Ночью, в полумраке – для луны был не сезон, – развалины улицы выглядели еще более странными, неправильными, чуждыми. Если днем еще имелось какое-то карикатурное подобие нормальной человеческой жизни, то ночью все обстояло решительно наоборот. Стояла душная тишина, долетавшие время от времени звуки были решительно ни на что не похожи, в них приходилось долго опознавать нечто хотя бы приблизительно знакомое – еще и оттого, что сознание ничего знакомого заранее не ждало. Так что любой случайный скрежет железа – ветерок, быть может, или крыса шмыгнула, – любой стук сначала представлялись черт те чем, насквозь непонятным и тревожащим…

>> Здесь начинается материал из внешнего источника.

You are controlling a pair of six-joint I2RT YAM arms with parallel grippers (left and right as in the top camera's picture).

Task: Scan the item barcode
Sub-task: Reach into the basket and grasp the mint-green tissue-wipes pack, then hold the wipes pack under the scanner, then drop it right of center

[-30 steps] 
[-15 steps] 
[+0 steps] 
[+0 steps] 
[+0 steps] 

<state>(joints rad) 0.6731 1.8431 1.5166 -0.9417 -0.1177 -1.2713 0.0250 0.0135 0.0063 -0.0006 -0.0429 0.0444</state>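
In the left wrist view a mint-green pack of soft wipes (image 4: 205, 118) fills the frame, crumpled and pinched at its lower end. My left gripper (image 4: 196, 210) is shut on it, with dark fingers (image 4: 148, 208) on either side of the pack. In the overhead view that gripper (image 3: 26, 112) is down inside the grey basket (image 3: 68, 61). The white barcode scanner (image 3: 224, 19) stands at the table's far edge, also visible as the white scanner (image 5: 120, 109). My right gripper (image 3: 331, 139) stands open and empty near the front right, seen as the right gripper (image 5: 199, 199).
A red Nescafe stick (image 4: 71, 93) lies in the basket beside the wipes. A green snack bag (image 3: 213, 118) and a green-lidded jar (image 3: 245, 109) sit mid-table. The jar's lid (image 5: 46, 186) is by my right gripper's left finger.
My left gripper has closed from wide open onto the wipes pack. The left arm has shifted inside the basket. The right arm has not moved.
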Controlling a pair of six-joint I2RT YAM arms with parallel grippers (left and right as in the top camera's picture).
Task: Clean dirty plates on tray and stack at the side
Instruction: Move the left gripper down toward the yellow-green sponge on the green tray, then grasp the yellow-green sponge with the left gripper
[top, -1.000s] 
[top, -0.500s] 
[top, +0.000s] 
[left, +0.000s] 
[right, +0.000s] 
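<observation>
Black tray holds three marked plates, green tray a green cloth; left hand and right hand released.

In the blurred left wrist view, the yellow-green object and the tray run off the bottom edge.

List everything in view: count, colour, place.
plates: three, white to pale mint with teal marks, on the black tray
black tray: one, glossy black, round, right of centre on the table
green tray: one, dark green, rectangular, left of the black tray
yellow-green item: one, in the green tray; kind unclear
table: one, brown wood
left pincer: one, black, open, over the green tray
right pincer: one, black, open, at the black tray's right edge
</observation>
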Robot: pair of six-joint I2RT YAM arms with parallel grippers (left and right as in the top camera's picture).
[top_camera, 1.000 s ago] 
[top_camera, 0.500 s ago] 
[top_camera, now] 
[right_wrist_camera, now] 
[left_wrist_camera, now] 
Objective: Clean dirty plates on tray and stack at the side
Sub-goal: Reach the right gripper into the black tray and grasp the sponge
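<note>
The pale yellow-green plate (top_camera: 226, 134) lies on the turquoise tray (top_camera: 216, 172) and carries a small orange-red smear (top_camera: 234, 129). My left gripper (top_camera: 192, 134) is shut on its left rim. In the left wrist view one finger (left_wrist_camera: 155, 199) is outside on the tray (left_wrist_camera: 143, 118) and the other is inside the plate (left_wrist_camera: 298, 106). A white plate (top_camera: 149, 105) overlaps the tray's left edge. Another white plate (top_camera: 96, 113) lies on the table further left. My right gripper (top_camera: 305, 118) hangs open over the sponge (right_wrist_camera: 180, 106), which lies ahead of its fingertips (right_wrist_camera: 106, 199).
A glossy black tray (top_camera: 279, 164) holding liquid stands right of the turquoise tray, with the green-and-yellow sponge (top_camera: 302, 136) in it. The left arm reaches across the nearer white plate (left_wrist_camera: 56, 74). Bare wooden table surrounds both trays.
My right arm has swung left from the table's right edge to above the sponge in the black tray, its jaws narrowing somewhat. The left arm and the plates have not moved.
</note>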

Вот выстрелы, что характерно, ни с чем нельзя было спутать. А они порой раздавались где-то в отдалении – два раза это были одиночные пистолетные, один раз – недлинная автоматная очередь. Что в сумме означало самые обычные ночные будни. Пожалуй, сегодняшнюю ночь можно было с полным на то правом назвать тихой и спокойной.
Они ждали, каждый на своем месте. Двойками и тройками они сюда проникли еще в сумерках и заняли заранее расписанные позиции. В доме напротив целителя кто-то, похоже, мирно обитал – там совсем недавно горел посреди комнаты на втором этаже костерчик, тянуло съедобным варевом, среди тихих голосов слышался и женский, но очень быстро все стихло. Улеглись спать, надо полагать, справедливо не желая привлекать к себе ночью чье бы то ни было внимание.